When asked what effective U.S. IoT security regulation, Schneier shared a few ideas: minimum security standards, interoperability standards, the ability to issue a software update or patch after a product has hit the market, and even placing code in escrow so that problems can still be managed in case a company goes out of business.

 

But ultimately, Schneier said policymakers and cybersecurity experts would have to work out the details. “What would it look like? I don’t think it’s sound-bitey, I think we need to still figure it out,” he says. “It’s not obvious what we need to do but it’s clear that the market can’t solve it.”

 

David Thaw, a law professor at the University of Pittsburgh who specializes in cybersecurity policy, says proponents should consider a few important questions in their discussions, such as is there an agency that clearly has the authority to regulate and enforce any proposed new rules? And if so, is it possible to draft effective and appropriate regulations?

 

So far, no single agency has been tasked with keeping tabs on the IoT. Instead, some agencies have found reason to cover parts of it. Currently, the Department of Health and Human Services protects personal health information stored on connected devices, while the Federal Reserve has published security guidance that covers devices linked to the financial industry. The National Highway Transportation Safety Administration also recently issued guidelines for connected cars.

 

For general consumer devices, the Federal Trade Commission has used Section 5 of the Federal Trade Commission Act which prohibits “unfair and deceptive acts” in commerce to bring a case against a manufacturer that marketed its routers as secure but neglected to include what the FTC considered basic security protocols.

 

Other than bringing cases based on this provision, the FTC doesn’t have clear authority to more broadly regulate the security of IoT devices. Even so, the agency has tried to take other steps to improve the situation. In 2015, it outlined best practices for IoT security, such as requiring users to change default passwords when setting up a product, and urged manufacturers to pursue “self-regulatory programs” within their industries.

 

“We recommend that companies engage in ‘security by design’ which means they conduct regular risk assessments, and minimize the data that they collect and maintain, and that they test their security before launching a product,” says Jared Ho, an attorney in the FTC’s Division of Privacy and Identity Protection.

 

In 2015, the FTC also concluded that specific IoT security legislation was not warranted, though it said lawmakers should enact general data security legislation that not only protects consumers from leaky devices but also extends to the functionality of the device itself. That means if hackers capture an innocent WiFi-enabled coffeepot within their botnet, or cause a heart monitor to suddenly sputter in a patient’s chest, manufacturers could be held accountable.

 

If Congress ever gets around to drafting IoT security legislation, the FTC’s 2015 recommendations for reasonable IoT security practices could someday become law.

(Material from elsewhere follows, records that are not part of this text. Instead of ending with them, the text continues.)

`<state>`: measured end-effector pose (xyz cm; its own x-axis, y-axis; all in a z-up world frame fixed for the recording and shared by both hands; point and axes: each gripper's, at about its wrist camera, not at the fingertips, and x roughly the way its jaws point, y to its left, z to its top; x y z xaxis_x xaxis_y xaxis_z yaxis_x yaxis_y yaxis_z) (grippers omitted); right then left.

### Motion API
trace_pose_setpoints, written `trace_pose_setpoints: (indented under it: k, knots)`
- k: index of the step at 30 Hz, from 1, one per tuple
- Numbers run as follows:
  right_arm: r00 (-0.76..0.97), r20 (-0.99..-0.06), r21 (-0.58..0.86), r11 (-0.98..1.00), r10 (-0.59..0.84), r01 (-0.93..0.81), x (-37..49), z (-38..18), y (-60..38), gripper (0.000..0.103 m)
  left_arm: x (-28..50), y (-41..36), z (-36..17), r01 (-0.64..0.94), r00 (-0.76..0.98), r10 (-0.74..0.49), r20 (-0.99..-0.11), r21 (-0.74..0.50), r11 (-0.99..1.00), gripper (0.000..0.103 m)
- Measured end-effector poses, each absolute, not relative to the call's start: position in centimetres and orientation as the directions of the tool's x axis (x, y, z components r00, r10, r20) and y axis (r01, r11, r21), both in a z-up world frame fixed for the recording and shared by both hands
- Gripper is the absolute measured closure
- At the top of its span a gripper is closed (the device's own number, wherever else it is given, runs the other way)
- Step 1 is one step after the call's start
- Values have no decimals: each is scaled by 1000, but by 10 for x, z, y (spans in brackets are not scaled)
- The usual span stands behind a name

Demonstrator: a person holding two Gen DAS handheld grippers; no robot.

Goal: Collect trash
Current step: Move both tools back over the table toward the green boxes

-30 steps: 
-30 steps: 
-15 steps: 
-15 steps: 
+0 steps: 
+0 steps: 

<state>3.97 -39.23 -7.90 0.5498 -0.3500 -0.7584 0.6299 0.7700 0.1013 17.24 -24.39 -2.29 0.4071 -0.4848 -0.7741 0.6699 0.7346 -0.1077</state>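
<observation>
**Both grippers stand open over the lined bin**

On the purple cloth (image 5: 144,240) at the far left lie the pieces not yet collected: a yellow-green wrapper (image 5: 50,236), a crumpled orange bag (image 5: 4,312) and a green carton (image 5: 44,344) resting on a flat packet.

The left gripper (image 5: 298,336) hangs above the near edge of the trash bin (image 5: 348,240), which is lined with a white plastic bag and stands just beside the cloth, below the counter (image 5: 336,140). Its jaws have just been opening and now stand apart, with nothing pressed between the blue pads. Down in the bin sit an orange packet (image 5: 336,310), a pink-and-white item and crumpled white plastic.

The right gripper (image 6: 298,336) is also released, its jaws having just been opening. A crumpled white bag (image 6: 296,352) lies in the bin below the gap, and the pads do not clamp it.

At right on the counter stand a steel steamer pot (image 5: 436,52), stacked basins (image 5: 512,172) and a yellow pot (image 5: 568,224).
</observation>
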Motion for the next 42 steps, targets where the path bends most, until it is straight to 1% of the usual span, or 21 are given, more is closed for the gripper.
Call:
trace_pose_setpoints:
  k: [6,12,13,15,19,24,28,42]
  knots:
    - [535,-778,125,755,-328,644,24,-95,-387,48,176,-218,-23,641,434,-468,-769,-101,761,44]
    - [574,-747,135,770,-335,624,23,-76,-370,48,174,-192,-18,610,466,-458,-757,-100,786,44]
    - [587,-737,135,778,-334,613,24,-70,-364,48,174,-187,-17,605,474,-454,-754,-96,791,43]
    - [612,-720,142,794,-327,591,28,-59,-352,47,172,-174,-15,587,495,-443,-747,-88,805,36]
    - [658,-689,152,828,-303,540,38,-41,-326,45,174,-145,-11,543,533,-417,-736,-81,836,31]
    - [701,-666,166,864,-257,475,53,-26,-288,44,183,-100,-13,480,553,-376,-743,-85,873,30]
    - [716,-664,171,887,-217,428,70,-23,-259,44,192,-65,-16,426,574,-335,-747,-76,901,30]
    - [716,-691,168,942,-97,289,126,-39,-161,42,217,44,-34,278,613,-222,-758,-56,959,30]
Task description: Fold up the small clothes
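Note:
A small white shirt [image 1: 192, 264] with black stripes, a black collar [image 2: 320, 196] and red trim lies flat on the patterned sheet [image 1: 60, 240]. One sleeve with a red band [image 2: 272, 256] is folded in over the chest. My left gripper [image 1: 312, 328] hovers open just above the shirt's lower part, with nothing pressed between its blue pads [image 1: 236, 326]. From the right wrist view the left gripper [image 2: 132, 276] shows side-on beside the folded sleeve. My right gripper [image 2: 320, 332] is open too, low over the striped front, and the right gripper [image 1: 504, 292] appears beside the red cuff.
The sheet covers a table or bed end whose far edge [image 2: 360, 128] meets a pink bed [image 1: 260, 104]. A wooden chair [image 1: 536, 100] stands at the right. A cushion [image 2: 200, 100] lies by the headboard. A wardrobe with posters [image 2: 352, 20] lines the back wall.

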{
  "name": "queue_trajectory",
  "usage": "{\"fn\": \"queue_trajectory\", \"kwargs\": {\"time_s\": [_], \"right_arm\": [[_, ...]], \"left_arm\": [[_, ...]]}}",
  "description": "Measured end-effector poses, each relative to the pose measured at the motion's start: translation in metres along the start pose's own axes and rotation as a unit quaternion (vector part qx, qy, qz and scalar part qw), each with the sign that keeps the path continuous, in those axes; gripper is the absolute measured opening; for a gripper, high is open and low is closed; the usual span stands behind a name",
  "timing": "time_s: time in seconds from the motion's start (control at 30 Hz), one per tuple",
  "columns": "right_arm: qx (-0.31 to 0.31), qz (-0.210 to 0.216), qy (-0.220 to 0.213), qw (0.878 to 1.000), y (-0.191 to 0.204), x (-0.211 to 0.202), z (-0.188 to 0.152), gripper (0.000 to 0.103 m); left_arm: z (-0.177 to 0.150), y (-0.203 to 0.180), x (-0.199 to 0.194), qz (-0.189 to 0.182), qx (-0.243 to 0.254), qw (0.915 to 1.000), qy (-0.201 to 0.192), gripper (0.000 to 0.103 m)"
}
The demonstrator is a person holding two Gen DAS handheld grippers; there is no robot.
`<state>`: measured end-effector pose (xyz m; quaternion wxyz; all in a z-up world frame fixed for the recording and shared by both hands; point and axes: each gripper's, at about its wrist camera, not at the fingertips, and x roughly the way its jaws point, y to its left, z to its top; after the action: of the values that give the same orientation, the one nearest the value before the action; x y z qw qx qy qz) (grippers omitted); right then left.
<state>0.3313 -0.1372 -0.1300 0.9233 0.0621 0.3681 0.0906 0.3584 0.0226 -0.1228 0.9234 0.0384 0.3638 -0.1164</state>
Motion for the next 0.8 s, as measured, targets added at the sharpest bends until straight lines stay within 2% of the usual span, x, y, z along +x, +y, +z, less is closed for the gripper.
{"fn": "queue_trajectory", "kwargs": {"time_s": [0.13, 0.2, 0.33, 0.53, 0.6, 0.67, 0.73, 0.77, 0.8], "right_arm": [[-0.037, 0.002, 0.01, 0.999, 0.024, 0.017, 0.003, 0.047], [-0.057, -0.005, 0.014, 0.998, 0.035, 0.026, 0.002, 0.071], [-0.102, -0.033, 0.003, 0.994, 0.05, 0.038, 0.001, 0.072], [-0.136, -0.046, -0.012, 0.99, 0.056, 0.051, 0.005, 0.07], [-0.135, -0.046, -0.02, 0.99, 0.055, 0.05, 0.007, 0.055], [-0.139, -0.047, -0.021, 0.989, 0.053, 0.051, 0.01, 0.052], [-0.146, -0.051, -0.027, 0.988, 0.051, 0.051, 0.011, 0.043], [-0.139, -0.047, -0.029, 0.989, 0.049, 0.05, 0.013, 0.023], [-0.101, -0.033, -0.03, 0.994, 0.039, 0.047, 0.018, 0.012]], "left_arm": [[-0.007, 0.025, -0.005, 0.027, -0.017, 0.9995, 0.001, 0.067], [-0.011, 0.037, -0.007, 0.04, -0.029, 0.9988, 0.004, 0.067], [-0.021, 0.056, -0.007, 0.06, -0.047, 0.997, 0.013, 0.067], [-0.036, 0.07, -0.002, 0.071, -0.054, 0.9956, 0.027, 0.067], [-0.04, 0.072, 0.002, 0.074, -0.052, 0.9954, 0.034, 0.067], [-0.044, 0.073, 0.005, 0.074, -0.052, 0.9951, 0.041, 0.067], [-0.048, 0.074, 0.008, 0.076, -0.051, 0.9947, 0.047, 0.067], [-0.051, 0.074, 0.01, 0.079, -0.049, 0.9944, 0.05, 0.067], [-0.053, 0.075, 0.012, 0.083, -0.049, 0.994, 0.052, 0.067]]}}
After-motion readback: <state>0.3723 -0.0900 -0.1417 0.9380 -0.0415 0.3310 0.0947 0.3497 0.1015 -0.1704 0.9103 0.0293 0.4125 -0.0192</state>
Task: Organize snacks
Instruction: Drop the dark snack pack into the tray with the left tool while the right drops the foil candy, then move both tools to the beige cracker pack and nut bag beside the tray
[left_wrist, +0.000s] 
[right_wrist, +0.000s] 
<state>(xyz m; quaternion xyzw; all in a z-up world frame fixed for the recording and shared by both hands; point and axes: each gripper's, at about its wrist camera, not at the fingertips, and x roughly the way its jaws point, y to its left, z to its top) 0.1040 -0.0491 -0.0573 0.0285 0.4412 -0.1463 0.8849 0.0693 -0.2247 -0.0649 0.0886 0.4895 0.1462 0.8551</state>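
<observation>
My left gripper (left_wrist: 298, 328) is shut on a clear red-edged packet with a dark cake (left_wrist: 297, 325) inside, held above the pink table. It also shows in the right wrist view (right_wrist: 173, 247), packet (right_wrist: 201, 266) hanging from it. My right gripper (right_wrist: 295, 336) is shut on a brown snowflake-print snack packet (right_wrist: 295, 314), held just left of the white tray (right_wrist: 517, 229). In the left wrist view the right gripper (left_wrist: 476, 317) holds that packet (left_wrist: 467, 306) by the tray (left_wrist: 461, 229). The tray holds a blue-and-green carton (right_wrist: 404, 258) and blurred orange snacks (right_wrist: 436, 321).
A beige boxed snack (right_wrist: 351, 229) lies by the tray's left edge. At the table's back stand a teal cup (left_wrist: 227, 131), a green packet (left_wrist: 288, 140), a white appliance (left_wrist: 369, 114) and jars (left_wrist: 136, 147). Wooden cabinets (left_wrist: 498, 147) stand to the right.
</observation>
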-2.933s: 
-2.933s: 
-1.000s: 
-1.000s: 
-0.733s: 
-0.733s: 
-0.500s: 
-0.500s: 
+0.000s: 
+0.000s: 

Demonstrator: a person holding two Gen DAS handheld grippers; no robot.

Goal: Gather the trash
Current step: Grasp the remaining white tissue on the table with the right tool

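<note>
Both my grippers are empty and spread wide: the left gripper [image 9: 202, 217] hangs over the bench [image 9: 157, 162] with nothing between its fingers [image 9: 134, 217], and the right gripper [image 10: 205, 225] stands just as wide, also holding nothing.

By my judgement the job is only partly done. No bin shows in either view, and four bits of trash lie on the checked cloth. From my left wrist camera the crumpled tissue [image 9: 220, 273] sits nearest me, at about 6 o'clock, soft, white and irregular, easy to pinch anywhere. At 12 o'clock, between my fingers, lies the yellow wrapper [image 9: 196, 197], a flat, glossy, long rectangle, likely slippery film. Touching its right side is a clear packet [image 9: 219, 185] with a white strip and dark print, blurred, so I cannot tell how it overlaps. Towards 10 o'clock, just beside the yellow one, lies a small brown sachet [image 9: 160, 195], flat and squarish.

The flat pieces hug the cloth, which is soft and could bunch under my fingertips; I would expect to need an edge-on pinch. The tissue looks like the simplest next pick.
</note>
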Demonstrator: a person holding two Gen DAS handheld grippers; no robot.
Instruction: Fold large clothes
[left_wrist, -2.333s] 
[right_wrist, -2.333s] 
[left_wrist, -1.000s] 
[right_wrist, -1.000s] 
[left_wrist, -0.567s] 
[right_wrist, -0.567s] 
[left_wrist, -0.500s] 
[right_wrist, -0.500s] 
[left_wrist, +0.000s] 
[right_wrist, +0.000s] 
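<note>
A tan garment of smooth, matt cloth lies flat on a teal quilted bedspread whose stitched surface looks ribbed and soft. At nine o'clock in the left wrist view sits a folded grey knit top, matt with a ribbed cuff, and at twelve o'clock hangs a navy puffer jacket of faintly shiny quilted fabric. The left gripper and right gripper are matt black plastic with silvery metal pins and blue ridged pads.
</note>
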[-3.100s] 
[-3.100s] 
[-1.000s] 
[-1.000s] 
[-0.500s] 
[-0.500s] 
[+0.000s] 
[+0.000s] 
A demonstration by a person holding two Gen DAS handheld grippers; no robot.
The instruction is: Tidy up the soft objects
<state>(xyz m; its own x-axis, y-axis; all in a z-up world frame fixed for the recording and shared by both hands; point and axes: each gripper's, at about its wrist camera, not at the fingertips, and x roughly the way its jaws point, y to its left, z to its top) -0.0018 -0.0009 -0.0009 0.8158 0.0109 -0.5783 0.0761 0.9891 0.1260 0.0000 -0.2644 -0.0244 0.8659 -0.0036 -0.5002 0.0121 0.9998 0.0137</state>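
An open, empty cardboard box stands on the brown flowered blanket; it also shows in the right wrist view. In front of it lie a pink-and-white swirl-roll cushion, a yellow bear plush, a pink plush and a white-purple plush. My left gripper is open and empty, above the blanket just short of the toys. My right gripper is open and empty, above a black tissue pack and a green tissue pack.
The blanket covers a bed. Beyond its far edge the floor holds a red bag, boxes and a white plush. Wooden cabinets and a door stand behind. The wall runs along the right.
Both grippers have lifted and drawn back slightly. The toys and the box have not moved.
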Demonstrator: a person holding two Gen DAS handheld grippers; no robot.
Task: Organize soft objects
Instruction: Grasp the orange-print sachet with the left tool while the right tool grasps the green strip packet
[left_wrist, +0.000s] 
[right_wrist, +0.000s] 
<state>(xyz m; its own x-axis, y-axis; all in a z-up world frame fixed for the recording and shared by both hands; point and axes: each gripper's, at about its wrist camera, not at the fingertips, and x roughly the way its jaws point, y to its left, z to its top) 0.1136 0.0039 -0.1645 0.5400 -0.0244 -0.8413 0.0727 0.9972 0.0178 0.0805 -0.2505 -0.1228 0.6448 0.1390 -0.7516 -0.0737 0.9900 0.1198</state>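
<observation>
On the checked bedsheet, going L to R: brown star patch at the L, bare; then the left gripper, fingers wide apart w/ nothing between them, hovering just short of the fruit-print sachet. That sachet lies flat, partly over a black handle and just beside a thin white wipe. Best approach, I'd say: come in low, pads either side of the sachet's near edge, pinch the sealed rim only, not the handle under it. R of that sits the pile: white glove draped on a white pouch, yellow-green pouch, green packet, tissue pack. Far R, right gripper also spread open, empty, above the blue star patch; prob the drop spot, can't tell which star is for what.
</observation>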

Industry groups have also floated their own recommendations as a starting point. Rulemakers could also look to third-party certifications available through groups such as the Online Trust Alliance.

 

Thaw in Pittsburgh says he recommends an approach known as flexible regulation. Rather than mandating technical security prescriptions that may soon be outdated, flexible regulation describes critical steps that companies must take such as performing a risk assessment, drafting a plan to minimize security risks, training staff in security protocols, and sticking to their cybersecurity plan. Regulators describe this set of steps they expect companies to take, and issue punishment if they fail to do so.

 

It may seem like companies could easily fudge compliance with this approach, but Thaw looked back at industries governed by flexible regulations from 2000 to 2010 and found they were four times more effective at preventing data breaches than those subject to regulations requiring specific technological features.

 

Moving forward, he says flexible regulation is probably the best way to approach IoT security, if policymakers or the public decide to do it at all. He also likes that it’s sufficiently broad to serve the many companies, devices, and security risks that operate within the IoT. “One-size-fits-all is an attacker or adversary’s dream,” he says.

 

The National Institute of Standards and Technology took a flexible approach in the agency’s Cybersecurity Framework, which outlines its preferred strategy for securing critical infrastructure projects. Thaw adds that even with broad flexible IoT regulations in place, regulators could still choose to establish more narrow rules and standards for specific sectors or types of devices.

 

Regardless of the approach, Goldman of NYU suggests “treading cautiously” when creating any IoT security protocols, saying it’s quite possible to wind up with onerous regulations “that don’t advance security, but do squelch innovation,” he says. “That’s bad.”  

 

Another option, Goldman describes, would be to grant victims the right to recover damages from manufacturers. This would admittedly only help after an attack had already occurred, but it could give manufactures a financial incentive to implement better security.

 

“At present, I think it would be very hard if not impossible to sue manufacturers of the devices that were hijacked in the Mirai botnet attack,” he says. “But Congress could write a law that says they’re liable if they don’t engage in standard security practices.”

 

When it comes down to it, there is broad agreement among cybersecurity experts that improving IoT security is a complicated but critical matter. With a newly-elected U.S. Congress set to begin its duties in January, manufacturers and consumers will have to see whether this Congress is up for the challenge.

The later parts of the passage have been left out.